For some years after the home rule split party politics absorbed more of Mrs Fawcett's attention than women's suffrage. Among the founders of the Women's Liberal Unionist Association (WLUA) in 1888, she spoke frequently on Unionist platforms in England and Ireland. She led the faction that split the National Society for Women's Suffrage in 1888 by refusing to allow branches of the Women's Liberal Federation to affiliate. Convinced that her late husband would have remained an opponent of home rule and attracted by the positive view of empire he had shared with some radical contemporaries such as Dilke and Molesworth, she came to represent a tendency within British feminism that associated women's freedom with the ‘civilized’ Western ideals propagated by imperialism and claimed for women a share in imperial responsibilities. The South African War created an opportunity. A patriotic critic of Liberal ‘pro-Boer’ opponents of the war, she was nominated to lead the commission of women sent out in 1901 to South Africa to investigate Emily Hobhouse's indictment of atrocious conditions in concentration camps where the families of Boer soldiers were interned. Never before had women been charged with such a responsible mission in wartime. Their report, published in 1902, was unsympathetic to the 'insanitary habits' of the Boers but by no means uncritical of the British authorities.

In retrospect Mrs Fawcett saw the war, fought ostensibly for the civil rights of Uitlanders, as the cause of a revival of interest in women's suffrage. It was the prelude to her own withdrawal from party politics. She resigned from the WLUA in 1904 in protest against the Unionists' drift towards protectionism—like most contemporary economists she remained a free trader—and for the rest of her career had no party affiliations other than tactical alliances to further the suffrage cause.

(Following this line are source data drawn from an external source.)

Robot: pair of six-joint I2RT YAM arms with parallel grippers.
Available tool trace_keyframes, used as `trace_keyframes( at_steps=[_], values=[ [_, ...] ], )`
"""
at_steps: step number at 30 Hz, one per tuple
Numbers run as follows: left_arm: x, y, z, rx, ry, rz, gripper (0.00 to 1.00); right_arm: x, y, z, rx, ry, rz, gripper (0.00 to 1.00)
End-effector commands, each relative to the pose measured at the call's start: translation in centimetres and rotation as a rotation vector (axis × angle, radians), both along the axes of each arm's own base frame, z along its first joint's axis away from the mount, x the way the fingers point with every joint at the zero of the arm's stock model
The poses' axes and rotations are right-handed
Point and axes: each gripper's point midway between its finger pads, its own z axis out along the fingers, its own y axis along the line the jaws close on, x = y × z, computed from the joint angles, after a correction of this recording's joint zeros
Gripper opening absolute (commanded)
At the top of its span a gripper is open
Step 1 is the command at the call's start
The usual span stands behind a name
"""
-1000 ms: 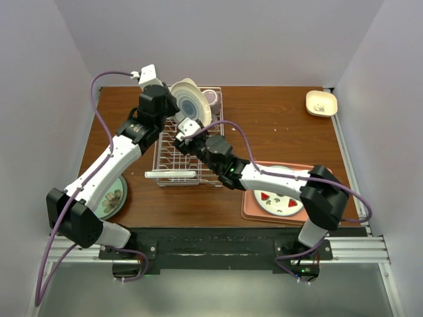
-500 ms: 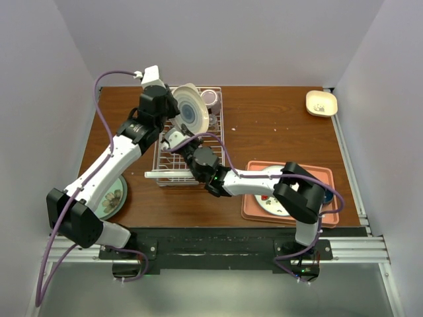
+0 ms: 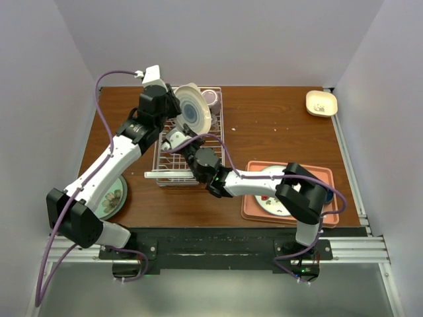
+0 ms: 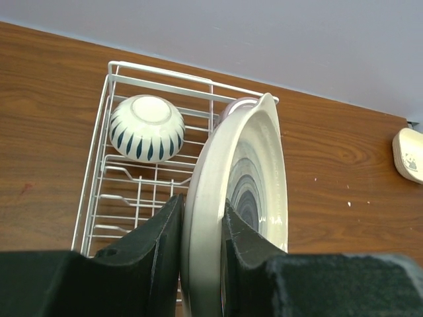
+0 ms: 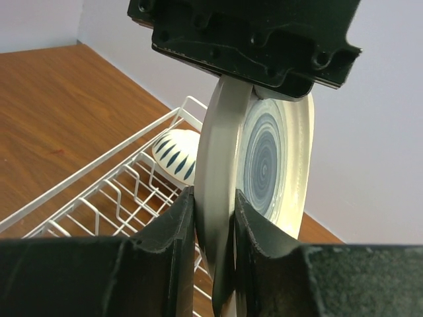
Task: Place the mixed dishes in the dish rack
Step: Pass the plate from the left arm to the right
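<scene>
The cream plate with the blue-ringed centre (image 3: 193,109) stands on edge above the far end of the white wire dish rack (image 3: 168,158). My left gripper (image 3: 170,109) is shut on its upper left rim, fingers (image 4: 168,224) on both faces of the plate (image 4: 254,178). My right gripper (image 3: 174,138) is shut on its lower rim, fingers (image 5: 178,224) pinching the plate (image 5: 271,165). A white bowl with blue strokes (image 4: 147,127) lies upside down in the rack's far corner. A purple cup (image 3: 211,99) stands in the rack behind the plate.
A pale green plate (image 3: 112,197) lies at the near left, partly under the left arm. A salmon tray (image 3: 324,175) at the near right holds a plate with red marks (image 3: 277,203). A small cream dish (image 3: 321,102) sits at the far right corner.
My right arm swung left and its gripper shifted left along the plate's lower edge. The plate turned slightly more on edge. The left gripper stayed where it was.
</scene>
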Motion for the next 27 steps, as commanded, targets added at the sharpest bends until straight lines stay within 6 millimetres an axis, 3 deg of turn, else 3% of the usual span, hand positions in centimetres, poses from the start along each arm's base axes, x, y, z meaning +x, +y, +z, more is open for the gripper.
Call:
trace_keyframes(
  at_steps=[1,3,6,9,13,15,19,20,21,22,23,24,25,27],
  values=[
    [-0.1,0.1,10.2,-0.212,-0.273,0.024,0.49,-0.9,-2.9,8.1,0.307,-0.056,-0.005,0.0],
    [0.0,0.2,10.3,-0.206,-0.277,0.025,0.67,-1.3,-2.6,8.5,0.317,-0.051,0.03,0.0],
    [0.1,0.3,10.6,-0.202,-0.283,0.019,0.83,-1.8,-2.6,9.3,0.323,-0.05,0.067,0.0],
    [0.1,0.5,11.2,-0.195,-0.292,0.014,0.91,-1.9,-2.8,9.8,0.322,-0.048,0.081,0.0],
    [-0.2,0.8,11.9,-0.175,-0.3,-0.005,0.96,-1.3,-3.1,9.9,0.302,-0.025,0.114,0.0],
    [-0.6,1.4,12.3,-0.164,-0.308,-0.007,0.97,-1.0,-3.4,10.8,0.329,-0.01,0.146,0.0],
    [-1.5,2.6,12.4,-0.148,-0.311,-0.017,0.98,0.8,-3.9,11.3,0.302,0.071,0.251,0.0],
    [-1.6,3.0,11.5,-0.138,-0.296,-0.012,0.98,1.4,-4.2,11.7,0.297,0.082,0.302,0.0],
    [-2.3,3.3,11.8,-0.139,-0.311,-0.017,0.98,1.8,-4.4,13.7,0.303,0.068,0.328,0.0],
    [-2.5,3.6,10.5,-0.127,-0.291,-0.014,0.98,2.2,-4.4,12.8,0.259,0.118,0.343,0.0],
    [-3.2,4.3,10.7,-0.126,-0.301,-0.001,0.98,2.6,-4.6,13.2,0.239,0.123,0.394,0.0],
    [-3.5,4.6,10.3,-0.123,-0.297,0.008,0.98,2.6,-4.6,15.2,0.242,0.1,0.427,0.0],
    [-3.7,5.1,9.1,-0.11,-0.283,0.027,0.98,3.4,-4.8,14.1,0.202,0.147,0.442,0.0],
    [-4.5,5.9,8.9,-0.104,-0.283,0.047,0.99,2.8,-4.2,16.0,0.18,0.135,0.543,0.0]
  ],
)
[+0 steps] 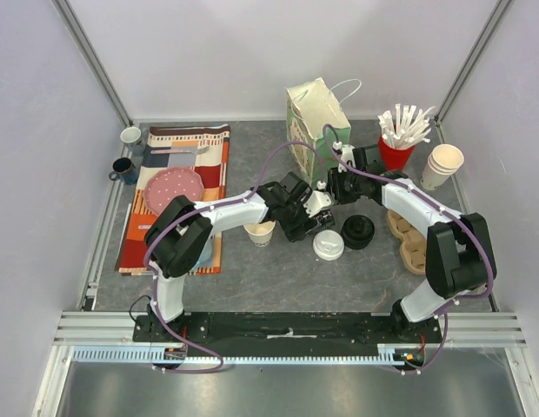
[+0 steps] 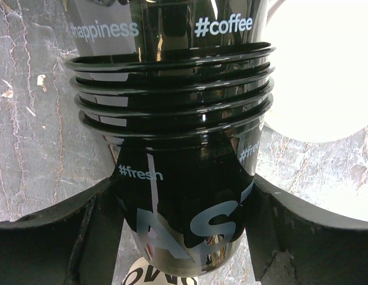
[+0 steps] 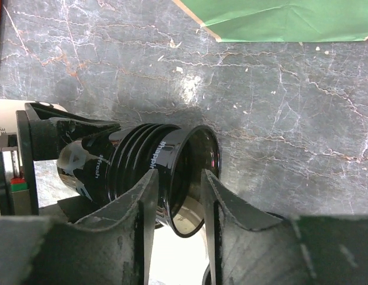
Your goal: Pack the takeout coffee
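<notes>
A small paper cup capped with a round white plastic sip lid (image 1: 329, 246) stands on the grey marbled worktop (image 1: 278, 278) in front of the tall cream-and-green paper carrier bag (image 1: 315, 117), on the side nearer the arm bases. Between that bag and the lidded cup, a nested stack of glossy black disposable cups (image 2: 184, 119), printed with hashtag words, lies horizontal with its open mouth toward the bag's right. The left pincer (image 2: 184, 202) is clenched on the stack's base, a finger against each side. The right pincer (image 3: 179, 178) is released: its fingers stand parted astride the outermost rim, one outside the wall and one across the mouth, with slack between them. A lidless pale paper cup (image 1: 260, 233) stands in front of the bag and to its left. A black round lid (image 1: 358, 231) sits in front and slightly right.
</notes>
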Controlling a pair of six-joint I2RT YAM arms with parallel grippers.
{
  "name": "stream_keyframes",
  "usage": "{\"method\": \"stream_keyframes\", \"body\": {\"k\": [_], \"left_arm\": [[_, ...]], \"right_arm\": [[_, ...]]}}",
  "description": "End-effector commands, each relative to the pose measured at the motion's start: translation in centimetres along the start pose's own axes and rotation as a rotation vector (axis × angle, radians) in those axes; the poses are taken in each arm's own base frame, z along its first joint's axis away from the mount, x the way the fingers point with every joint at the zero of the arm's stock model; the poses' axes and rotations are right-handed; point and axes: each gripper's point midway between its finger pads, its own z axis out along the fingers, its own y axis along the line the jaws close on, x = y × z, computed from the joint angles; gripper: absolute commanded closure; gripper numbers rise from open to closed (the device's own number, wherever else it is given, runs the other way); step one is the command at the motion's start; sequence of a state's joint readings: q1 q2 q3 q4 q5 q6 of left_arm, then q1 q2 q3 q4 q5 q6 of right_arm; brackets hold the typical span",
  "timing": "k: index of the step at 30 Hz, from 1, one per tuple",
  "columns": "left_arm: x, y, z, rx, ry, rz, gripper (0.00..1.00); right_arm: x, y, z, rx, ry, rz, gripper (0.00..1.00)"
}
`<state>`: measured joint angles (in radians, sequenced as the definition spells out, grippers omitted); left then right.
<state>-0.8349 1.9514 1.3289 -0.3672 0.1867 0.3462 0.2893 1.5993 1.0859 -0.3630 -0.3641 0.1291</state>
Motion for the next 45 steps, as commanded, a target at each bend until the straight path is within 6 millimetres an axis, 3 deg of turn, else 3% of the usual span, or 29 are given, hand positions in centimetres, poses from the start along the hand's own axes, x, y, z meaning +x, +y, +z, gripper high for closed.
{"method": "stream_keyframes", "body": {"k": [1,7,13,16,17,22,27,33,41,45], "left_arm": [[-1.0,-0.3,0.4,0.02,-0.018,0.036,0.38],[-1.8,-0.1,0.1,0.01,-0.038,0.027,0.45],[-2.1,0.0,-0.1,0.004,-0.049,0.023,0.5],[-2.3,0.1,-0.3,0.0,-0.055,0.027,0.53],[-2.4,0.1,-0.3,0.0,-0.056,0.029,0.53],[-3.2,0.2,-0.8,-0.007,-0.074,0.032,0.61],[-4.1,0.4,-1.5,-0.012,-0.087,0.033,0.72],[-4.8,0.4,-2.6,-0.013,-0.111,0.04,0.86],[-5.8,0.5,-3.6,-0.018,-0.135,0.039,0.96],[-7.4,0.6,-5.3,-0.024,-0.171,0.039,0.98]], "right_arm": [[-1.2,0.6,-0.7,-0.055,-0.056,0.015,0.56],[0.1,0.8,0.1,-0.129,-0.011,0.084,0.54],[1.2,0.9,0.6,-0.197,0.008,0.141,0.62],[1.0,0.9,0.5,-0.212,0.0,0.157,0.76],[0.9,0.9,0.4,-0.213,-0.005,0.161,0.84],[-0.3,0.7,-0.4,-0.211,-0.042,0.161,1.0],[-2.4,1.0,-2.5,-0.189,-0.112,0.131,1.0],[-4.5,-0.4,-6.2,-0.033,-0.18,0.055,1.0],[-5.9,-1.2,-9.6,0.065,-0.22,0.01,1.0],[-7.1,-1.3,-11.7,0.119,-0.256,-0.032,1.0]]}}
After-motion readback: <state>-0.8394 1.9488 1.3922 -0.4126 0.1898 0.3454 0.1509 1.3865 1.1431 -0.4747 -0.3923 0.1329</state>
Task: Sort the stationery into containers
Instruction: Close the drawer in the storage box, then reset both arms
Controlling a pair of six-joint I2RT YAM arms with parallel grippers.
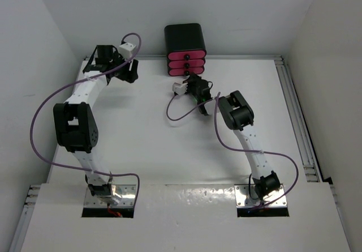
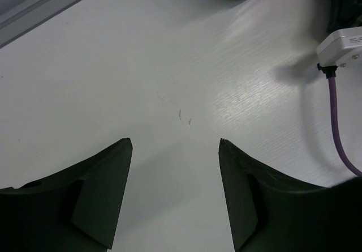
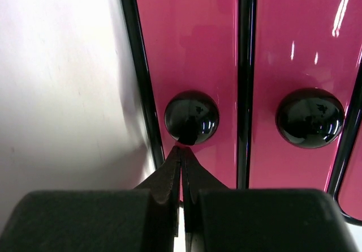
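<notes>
The containers are three pink drawers (image 1: 186, 63) with dark round knobs, stacked in a black rounded box (image 1: 185, 37) at the back middle of the table. My right gripper (image 1: 191, 77) is shut and empty right in front of them. In the right wrist view its tips (image 3: 181, 148) meet just below the knob (image 3: 191, 118) of the bottom drawer (image 3: 192, 48), beside the knob (image 3: 310, 118) of the drawer above. My left gripper (image 1: 130, 72) is open at the back left, its fingers (image 2: 110, 178) wide apart over bare table. No stationery is in view.
Purple cables (image 1: 39, 122) loop beside both arms, and one (image 2: 335, 122) runs from the white camera housing (image 2: 342, 47) on the right wrist. White walls enclose the table (image 1: 141, 133) on three sides. A metal rail (image 1: 297, 122) runs along its right edge.
</notes>
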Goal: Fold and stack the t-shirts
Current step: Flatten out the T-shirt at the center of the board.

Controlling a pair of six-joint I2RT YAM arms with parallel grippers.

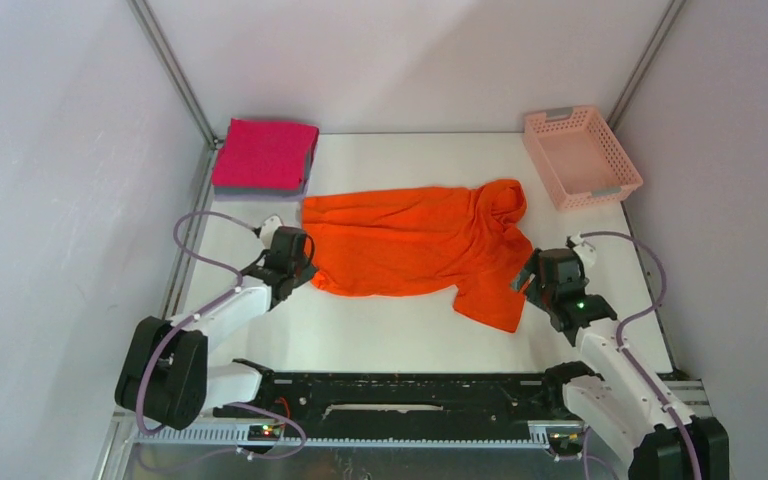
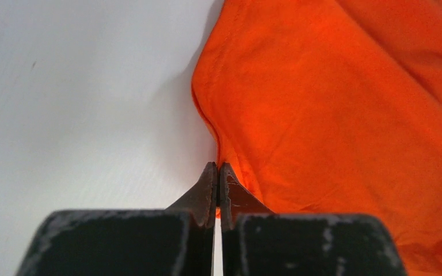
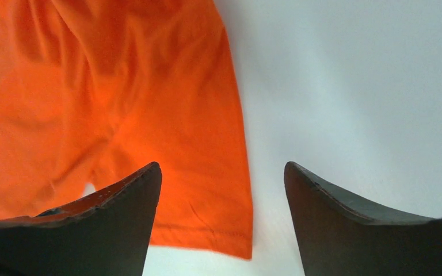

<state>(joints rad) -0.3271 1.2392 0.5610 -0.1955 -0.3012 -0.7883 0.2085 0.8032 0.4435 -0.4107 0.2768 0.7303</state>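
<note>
**Task items.** The orange t-shirt (image 1: 410, 240) lies spread on the white worktop (image 1: 380, 330), roughly at its centre. Its body runs left to right, and the collar end is bunched at the right. One short sleeve points toward the near right. A folded magenta t-shirt (image 1: 265, 153) sits at the far-left corner on top of a folded grey t-shirt (image 1: 309, 172); only a thin edge of the grey one shows. A pale pink lattice basket (image 1: 542, 165) stands at the far-right corner, well apart from the shirts.

**Left pincer.** The left pincer (image 1: 308, 266) is at the shirt's left edge, near its lower corner. In the left wrist view the left pincer (image 2: 218, 167) has its jaws pressed together. The edge of the orange t-shirt (image 2: 334, 115) is drawn up into the tips — a pinch on the cloth.

**Right pincer.** The right pincer (image 1: 525, 278) is at the sleeve on the near right. In the right wrist view the right pincer (image 3: 221, 167) stands wide and holds nothing. One finger is over the orange t-shirt (image 3: 92, 103) and the other is over bare worktop — the sleeve's side edge runs between them.
</note>
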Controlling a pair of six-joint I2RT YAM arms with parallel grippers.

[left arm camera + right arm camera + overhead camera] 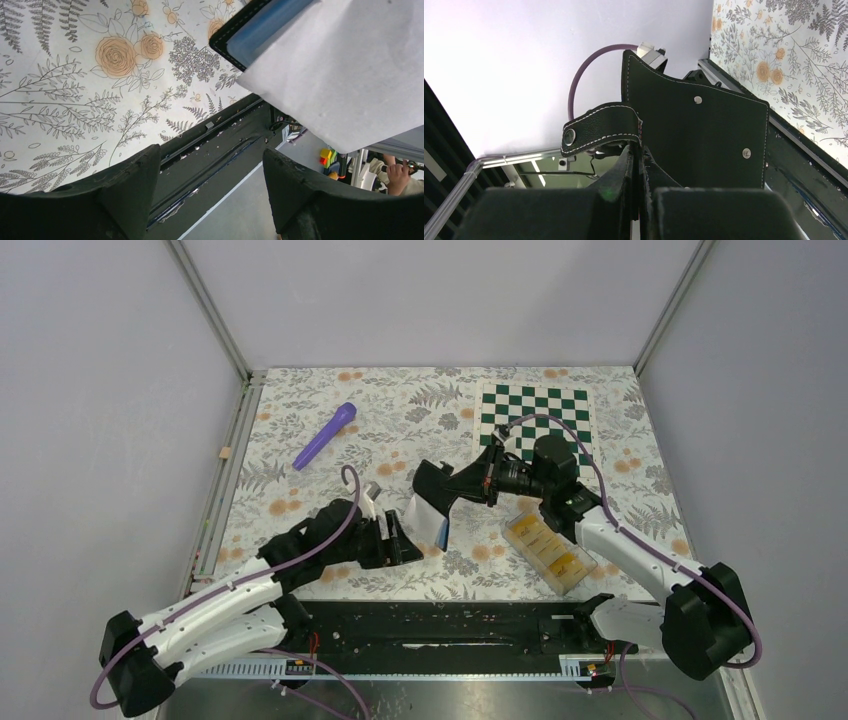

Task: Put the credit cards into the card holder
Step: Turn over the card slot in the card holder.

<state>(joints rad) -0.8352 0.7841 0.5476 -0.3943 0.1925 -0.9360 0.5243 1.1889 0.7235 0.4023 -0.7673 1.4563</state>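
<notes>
The card holder (434,483), a black wallet, hangs open above the table, pinched at one edge by my right gripper (480,483). In the right wrist view the wallet (696,135) fills the middle, its snap tab (599,128) curls left, and my right gripper (640,172) is shut on its edge. A pale, blue-edged inner flap (430,520) hangs down toward my left gripper (407,540), which is open and empty just below-left of it. The left wrist view shows the flap (340,75) and the blue pocket (270,25) above the open left gripper (211,185). The yellow-orange credit cards (545,540) lie in a clear box.
The clear plastic box (575,578) sits right of the wallet near the front edge. A purple pen-like object (325,435) lies at the back left. A green-white chequered board (535,410) lies at the back right. The black front rail (220,145) runs under my left gripper.
</notes>
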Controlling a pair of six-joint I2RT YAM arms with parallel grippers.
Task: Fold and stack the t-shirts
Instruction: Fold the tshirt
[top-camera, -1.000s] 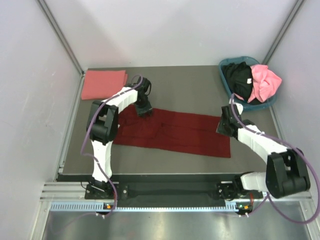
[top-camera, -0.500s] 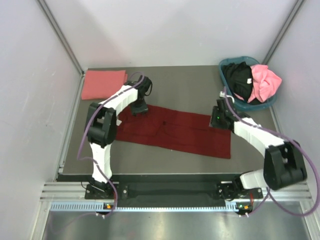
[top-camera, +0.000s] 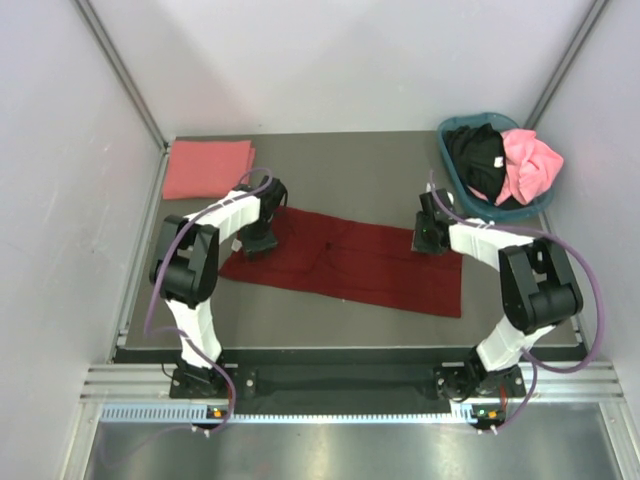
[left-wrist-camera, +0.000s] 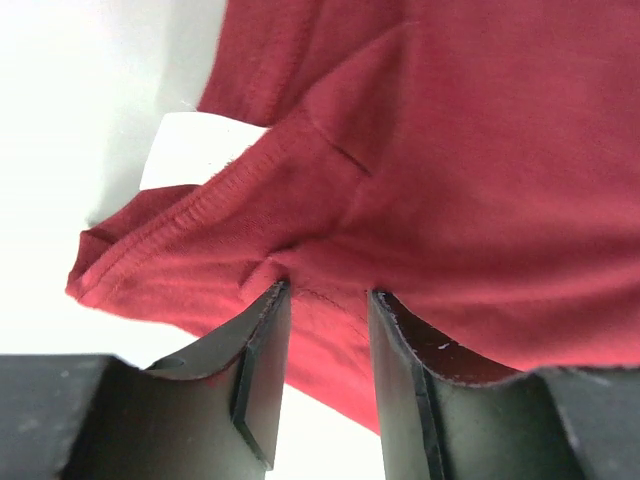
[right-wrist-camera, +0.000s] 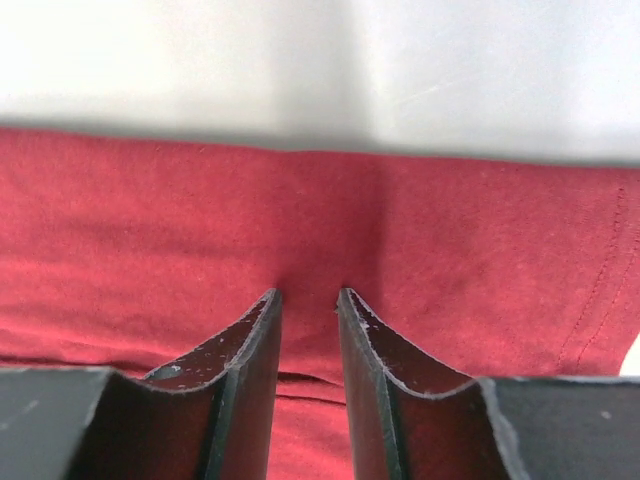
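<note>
The dark maroon t-shirt (top-camera: 350, 265) lies spread on the bench (top-camera: 350, 170), left of the teal basket (top-camera: 446, 150) and nearer the arm bases. The left pincer (left-wrist-camera: 325, 292) grips bunched cloth at the end farthest from the basket. The right pincer (right-wrist-camera: 308, 295) clamps the edge at the end beside the basket.

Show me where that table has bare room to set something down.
Bare: the back strip between the salmon-pink shirt and the basket, and the front strip before the maroon shirt. Crowded: the middle, under the left gripper and right gripper.
</note>
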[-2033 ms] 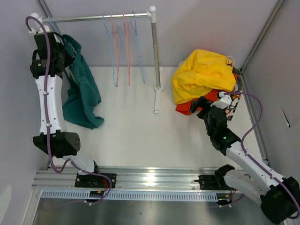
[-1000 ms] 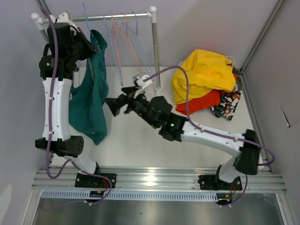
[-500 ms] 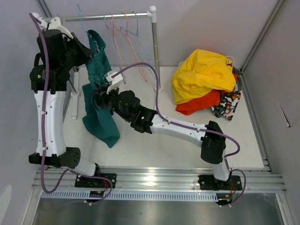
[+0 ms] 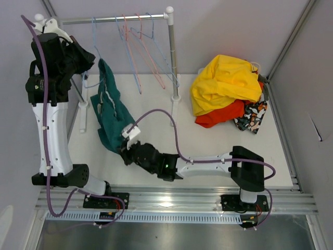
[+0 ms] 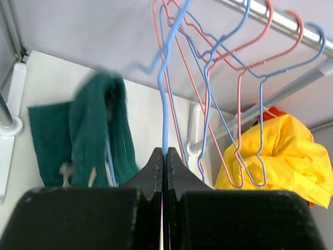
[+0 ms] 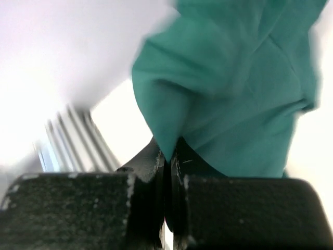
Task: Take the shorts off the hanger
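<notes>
- The left fingers (image 5: 157,164) are pressed together on the wire of the blue hanger (image 5: 165,104), which rises from between them toward the rail (image 4: 119,20)
- The right fingers (image 6: 156,161) are clamped on a lower fold of the teal shorts (image 4: 110,114), low over the desk (image 4: 208,140) near its front edge
- We see the teal shorts stretched on a slant, from beside the left arm's tip down to the right arm's tip
- In the left wrist view a blue wire lies against the teal cloth — we cannot tell whether the garment hangs on it
- The other hangers (image 5: 240,125), pink and blue, are hooked on the rail and tilted
- The yellow shorts (image 4: 226,83) are heaped at the desk's far right, over the red-orange shorts (image 4: 223,119) — the patterned shorts (image 4: 251,117) lie just beside
</notes>
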Available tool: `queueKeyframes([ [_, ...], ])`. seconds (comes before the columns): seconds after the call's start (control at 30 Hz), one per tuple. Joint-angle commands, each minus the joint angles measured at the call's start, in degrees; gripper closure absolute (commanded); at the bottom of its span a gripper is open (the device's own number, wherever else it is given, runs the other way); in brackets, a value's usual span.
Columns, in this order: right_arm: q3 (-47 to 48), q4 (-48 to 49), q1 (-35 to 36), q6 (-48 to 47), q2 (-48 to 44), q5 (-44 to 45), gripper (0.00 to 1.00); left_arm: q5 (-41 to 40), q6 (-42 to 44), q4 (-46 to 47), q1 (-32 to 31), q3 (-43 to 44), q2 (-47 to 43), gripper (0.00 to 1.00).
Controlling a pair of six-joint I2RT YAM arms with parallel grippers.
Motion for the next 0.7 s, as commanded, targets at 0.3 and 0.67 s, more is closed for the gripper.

In the same year she became a vice-president of the newly founded International Women's Suffrage Alliance (IWSA), abandoning her earlier reluctance to be drawn into the international women's movement.

The suffrage campaign, 1905–1914

Between the Liberal election victory of 1906 and the outbreak of war in 1914 mass support for women's suffrage mobilized, initially at least—as Mrs Fawcett recognized—because of the militant campaign launched by the Pankhursts in the winter of 1905. The NUWSS, reorganized under her presidency in 1907, and much the largest of the suffrage societies with more than 50,000 members by 1913, was committed to constitutional methods—although that did not preclude spectacular demonstrations and marches in which she took the lead, sometimes dressed in her doctoral robes, always youthful in appearance and setting an uncomfortably brisk pace. Her connections with higher education helped to recruit the university educated women who were prominent in the leadership of the movement and to give it credibility among educated men: in 1908 she became the first woman to address the Oxford Union (although that body did not vote in favour of women's suffrage until 1913). But she also believed in 'a grand freemasonry between different classes of women' (Rubinstein, 188). Working-class speakers were employed by the NUWSS and its ‘law-abiding’ strategy found more favour among working women than did suffragette militancy.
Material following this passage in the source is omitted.